Good morning, y’all. Mother Nature has been awfully kind to us of late. Strange how we attribute natural phenomenon to an overriding power. Speaking of an overriding power starts me off on another spiritual train of thought.
Maybe it was the telecast from The Full Gospel Original Church of God this week, or maybe it’s just the shock of seeing my old face in the mirror this morning. Whichever, I seemed to be focused today on wondering about the great hereafter.
Man has been wondering about what comes next since before he was able to put one stone on top of another one. Look at my face, I know, I was there. In spite of my age, and my incomprehensible wisdom, I’ve not put together a formal statement that I can personally guarantee is correct. Uncle Bud’s “follow this path” program would have to be void at death. I’m thinking there’s probably going to be lawyers in Heaven and Hell, and I’m not prepared to give afterlife refunds.
Seems like Jewish folks are devoid of the concept of life everlasting, whether walking the streets of gold, or cast into the fiery pit. For our Jewish brothers and sisters it’s about the journey, not the destination. I like this system for its simplicity. Live a moral life and the afterlife will take care of itself. Sounds good to me.
A slightly more complicated view of afterlife is the concept of reincarnation as espoused by the Buddhists and Hindus. You get to keep coming back until you get it right, at which point you join with the “universal consciousness”, which I guess is their God. In reincarnation, life on Earth is Hell, which you keep repeating until you attain the spirituality to attain Heaven. Now, this is a decent enough concept, except that part of the repetition process is that you are reborn into the same family group each time. You keep being reborn with these same people until you get all of your issues resolved. Believe me, I know infinity is a bigger concept than my little mind can handle, but infinity isn’t a big enough time to work out my family issues.
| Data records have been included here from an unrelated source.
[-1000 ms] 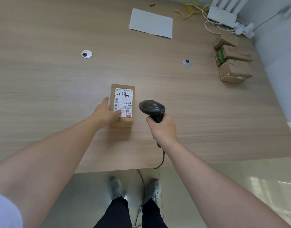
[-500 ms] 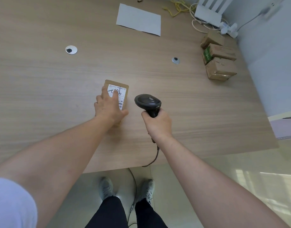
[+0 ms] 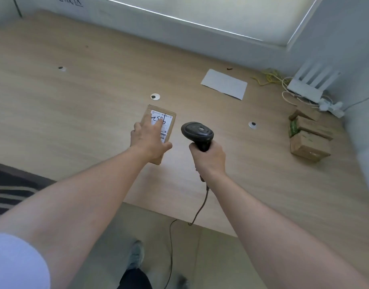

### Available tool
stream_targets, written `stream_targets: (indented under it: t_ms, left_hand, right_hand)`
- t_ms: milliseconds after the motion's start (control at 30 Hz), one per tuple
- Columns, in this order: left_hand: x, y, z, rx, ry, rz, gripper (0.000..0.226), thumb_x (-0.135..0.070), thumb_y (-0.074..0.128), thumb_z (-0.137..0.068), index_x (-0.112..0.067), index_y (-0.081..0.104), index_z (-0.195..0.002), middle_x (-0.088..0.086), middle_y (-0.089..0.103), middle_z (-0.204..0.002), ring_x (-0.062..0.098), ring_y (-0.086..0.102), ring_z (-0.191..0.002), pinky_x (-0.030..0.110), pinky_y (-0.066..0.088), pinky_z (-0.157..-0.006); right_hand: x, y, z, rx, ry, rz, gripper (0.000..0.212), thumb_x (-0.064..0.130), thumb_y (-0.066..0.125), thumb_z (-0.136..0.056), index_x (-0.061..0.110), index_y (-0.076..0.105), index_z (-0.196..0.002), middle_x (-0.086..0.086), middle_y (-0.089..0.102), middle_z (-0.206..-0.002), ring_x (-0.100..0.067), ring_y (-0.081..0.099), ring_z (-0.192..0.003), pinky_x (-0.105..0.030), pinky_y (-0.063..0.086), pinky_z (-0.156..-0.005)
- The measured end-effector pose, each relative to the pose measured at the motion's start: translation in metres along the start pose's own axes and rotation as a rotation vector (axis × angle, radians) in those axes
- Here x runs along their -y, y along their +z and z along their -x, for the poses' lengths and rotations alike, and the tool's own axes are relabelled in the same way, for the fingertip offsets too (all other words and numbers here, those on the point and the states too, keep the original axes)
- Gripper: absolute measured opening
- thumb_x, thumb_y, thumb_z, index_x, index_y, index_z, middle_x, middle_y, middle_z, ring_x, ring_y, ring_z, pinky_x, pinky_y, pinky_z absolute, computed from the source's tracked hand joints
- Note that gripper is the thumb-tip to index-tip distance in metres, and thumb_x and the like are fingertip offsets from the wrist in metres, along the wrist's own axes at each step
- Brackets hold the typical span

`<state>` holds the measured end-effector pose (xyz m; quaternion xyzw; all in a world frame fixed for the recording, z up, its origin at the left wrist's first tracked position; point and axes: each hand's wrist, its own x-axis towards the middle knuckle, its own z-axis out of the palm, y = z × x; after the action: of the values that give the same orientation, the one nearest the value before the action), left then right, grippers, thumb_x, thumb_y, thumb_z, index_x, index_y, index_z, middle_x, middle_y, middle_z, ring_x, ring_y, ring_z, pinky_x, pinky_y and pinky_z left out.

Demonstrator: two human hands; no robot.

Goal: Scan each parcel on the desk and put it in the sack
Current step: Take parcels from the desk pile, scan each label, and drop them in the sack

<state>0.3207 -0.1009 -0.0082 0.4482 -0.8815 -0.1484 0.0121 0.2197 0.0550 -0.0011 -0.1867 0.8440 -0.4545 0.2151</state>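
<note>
Left edge: dark striped mat (image 3: 10, 188) on the floor beside the table (image 3: 75, 126). Wood-grain table fills most of the view; a round white cable grommet (image 3: 62, 68) sits far left, a second grommet (image 3: 155, 96) just beyond the parcel.

Left hand (image 3: 147, 138) lies on top of the small brown parcel (image 3: 169, 119), fingers spread over its white shipping label, thumb hooked round the near right edge — grip is holding the parcel. Parcel rests on the table, centre, label up with handwritten black marks.

Just right of it, right hand (image 3: 208, 157) has its grip wrapped round the handle of a black barcode scanner (image 3: 197, 131), head raised above the table, close to the parcel but apart. Scanner cable (image 3: 202, 205) hangs off the near table edge to the floor.

Farther right: white paper sheet (image 3: 224, 84) lying flat, third grommet (image 3: 252, 124). Far right: cluster of brown boxes (image 3: 308, 138) touching each other, one with green print. Beyond them, yellow and white wires (image 3: 273, 79) and a white router (image 3: 308, 86) against the wall.
</note>
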Motion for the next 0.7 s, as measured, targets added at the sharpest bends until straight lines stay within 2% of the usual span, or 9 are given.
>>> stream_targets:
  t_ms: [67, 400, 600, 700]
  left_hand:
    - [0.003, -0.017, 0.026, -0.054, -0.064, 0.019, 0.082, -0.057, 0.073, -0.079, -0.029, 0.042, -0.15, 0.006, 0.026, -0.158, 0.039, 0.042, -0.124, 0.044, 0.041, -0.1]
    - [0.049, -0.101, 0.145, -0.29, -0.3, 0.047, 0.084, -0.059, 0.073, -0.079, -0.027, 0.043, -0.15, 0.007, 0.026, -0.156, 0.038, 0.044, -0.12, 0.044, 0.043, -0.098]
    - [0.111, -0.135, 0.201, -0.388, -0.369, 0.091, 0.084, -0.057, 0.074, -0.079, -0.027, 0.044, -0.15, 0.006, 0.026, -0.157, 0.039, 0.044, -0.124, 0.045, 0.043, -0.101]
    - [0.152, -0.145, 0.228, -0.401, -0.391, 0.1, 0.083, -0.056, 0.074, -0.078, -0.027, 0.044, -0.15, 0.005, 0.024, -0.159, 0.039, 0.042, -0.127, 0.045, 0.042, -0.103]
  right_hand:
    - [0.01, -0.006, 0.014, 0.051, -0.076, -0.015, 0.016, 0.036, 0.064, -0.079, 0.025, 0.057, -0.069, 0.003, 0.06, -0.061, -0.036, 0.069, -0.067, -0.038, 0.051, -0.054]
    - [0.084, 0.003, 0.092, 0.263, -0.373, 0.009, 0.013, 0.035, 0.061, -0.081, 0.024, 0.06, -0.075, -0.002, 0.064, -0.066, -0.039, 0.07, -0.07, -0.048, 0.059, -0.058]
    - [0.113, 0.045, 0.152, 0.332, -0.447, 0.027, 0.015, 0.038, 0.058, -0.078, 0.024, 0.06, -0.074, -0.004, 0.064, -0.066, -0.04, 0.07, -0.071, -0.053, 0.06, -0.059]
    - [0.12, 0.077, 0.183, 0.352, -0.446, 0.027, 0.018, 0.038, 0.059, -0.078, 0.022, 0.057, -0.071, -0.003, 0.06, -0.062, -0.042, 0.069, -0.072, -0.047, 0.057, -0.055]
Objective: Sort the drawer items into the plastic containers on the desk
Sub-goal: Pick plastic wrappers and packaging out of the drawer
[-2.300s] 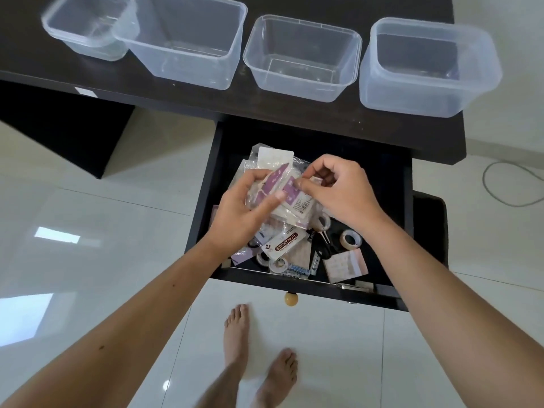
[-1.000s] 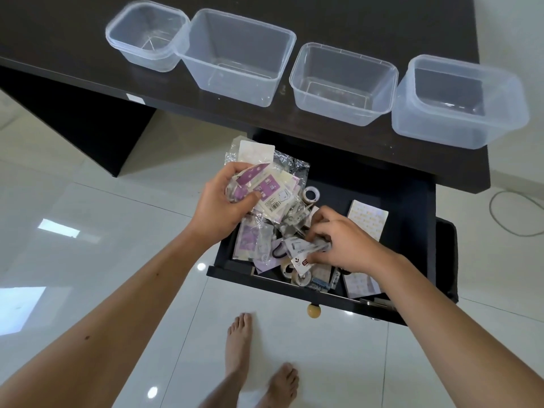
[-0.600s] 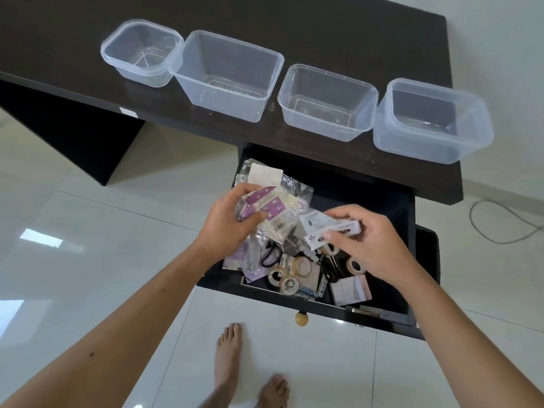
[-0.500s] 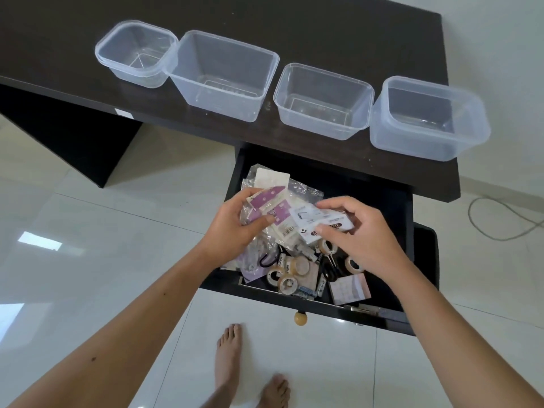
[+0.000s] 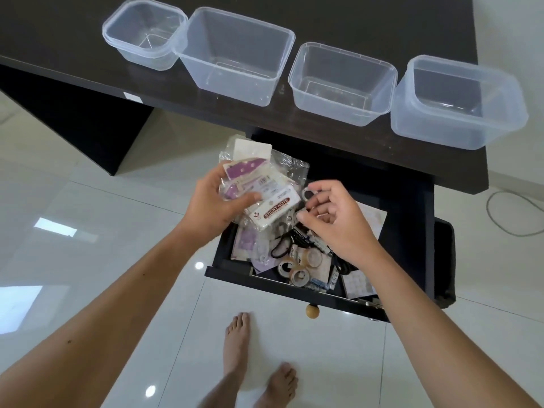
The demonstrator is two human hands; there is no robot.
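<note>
Left hand (image 5: pixel 212 206) grips crinkly clear-wrapped purple-and-white packets (image 5: pixel 259 187); right hand (image 5: pixel 332 214) loose, holding nothing.

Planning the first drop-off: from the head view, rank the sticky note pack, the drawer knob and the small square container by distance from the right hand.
1. Sticky note pack: just left of the right hand, held in the left hand.
2. Drawer knob: below the hand, on the drawer front.
3. Small square container: far upper left, at the row's left end on the desk.

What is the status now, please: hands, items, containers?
Left hand grips packet stack over drawer. Right hand loosely curled beside it, holds nothing. Four containers hold nothing. Nothing in the way.
</note>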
There are some religions, like the Catholics, that believe in a middle state between Heaven and Hell called Purgatory. Purgatory is a nice catch all for the question of what happens to children that die before they’re saved, or adults who don’t receive the last rites. It gives hopes to the faithful that even if they die without being in a state of grace, there’s still hope for a heavenly reward. The Baptists refer to Purgatory as “Hell’s Waiting Room”. The Baptists are pretty adamant about attaining grace before dying. The Baptists don’t want any souls wandering around without a final destination.
One group that believes in souls or spirits in transition are the Spiritualists. Many years ago, Mulva and I happened into a Spiritualist church while traveling down in the Orlando, Florida area. Seems Central Florida is a hotbed for mediums and circus performers. Anyway, Mulva was still struggling with the loss of her mother, and was impressed by how the Spiritualists handle what we would call the “altar call”. Spiritualist leaders give “readings” for the people in the congregation that raise their hands.
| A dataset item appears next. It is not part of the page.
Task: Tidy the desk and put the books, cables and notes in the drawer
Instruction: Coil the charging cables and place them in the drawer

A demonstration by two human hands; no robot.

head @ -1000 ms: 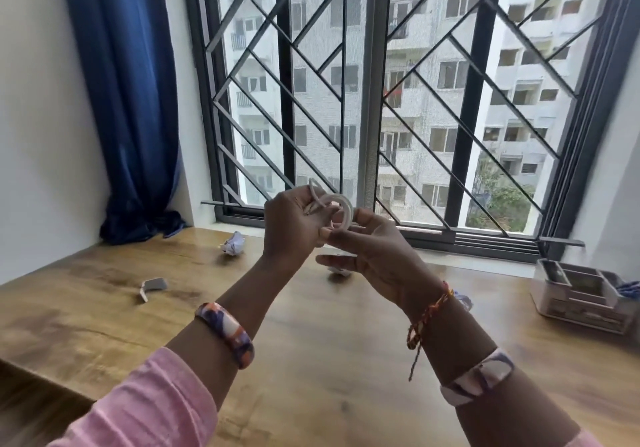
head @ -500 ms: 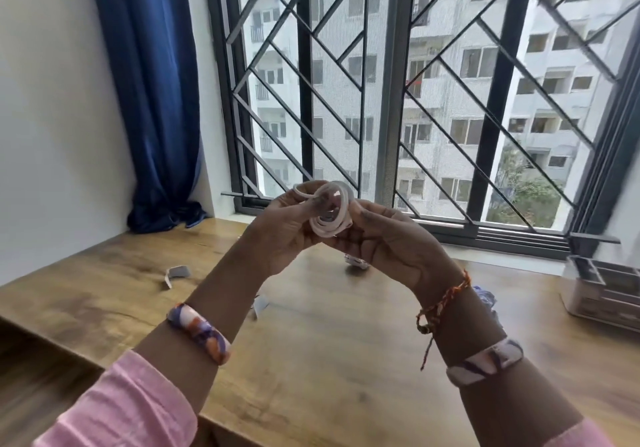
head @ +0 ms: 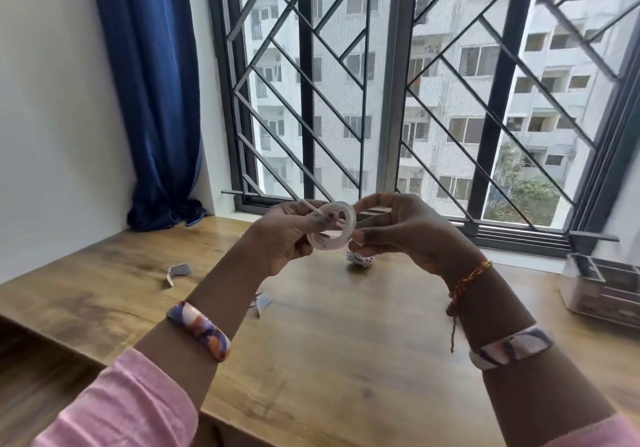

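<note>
In the last second the thin white cable point(head: 331, 225) has gone from a loose loop to a neat coil, pinched by her left hand point(head: 284, 235) and right hand point(head: 398, 228) above the wooden desk point(head: 346, 360), seemingly ready for the drawer, unseen here.

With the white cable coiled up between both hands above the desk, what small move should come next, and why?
Probably tuck the loose end into the coil. The white cable is looped into a ring, held by the left hand and right hand, with a short end sticking out near the left fingers. Securing it would keep the coil from springing open before it goes to the drawer, which is out of view.
</note>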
Mulva was so impressed that we setup an appointment with a private medium who was highly recommended by the folks at the church. Ever the skeptic, I inquired of the medium how the process worked. She told me that when she went into a trance, her “spirit guide” would take over and handle the contact to Mulva’s mom for us. I asked about the “spirit guide” and was told that it was a Cherokee Indian named Blue Flower that had passed in an untimely death. By the way, Native Americans are the de facto standard for spirit guides.
Well, the medium closes her eyes and the next thing you know the medium is speaking in a slightly different voice, identifying herself as Blue Flower. At this point I say, “Otahitsu” to Blue Flower and wait for a response. “Otahitsu” is “how are you?” in Cherokee, which I just happen to know because of my great grandma Lowe. The normal response is “Hawa”, but Blue Flower only wants to know who we want to contact. I try again to no avail, and then let Mulva proceed.
Probing questions from the medium get Mulva to reveal enough information for the medium to give a “reading” and twenty minutes later we were done. A forty dollar “donation” was left in the basket as mediums can not charge for their “gift”, lest they run the risk of losing their “gift”. I’m sure taking remuneration as “gifts” is a lot easier than filing for a 501c deduction for tax purposes. Anyway, Mulva feels better, and for forty dollars it was a bargain.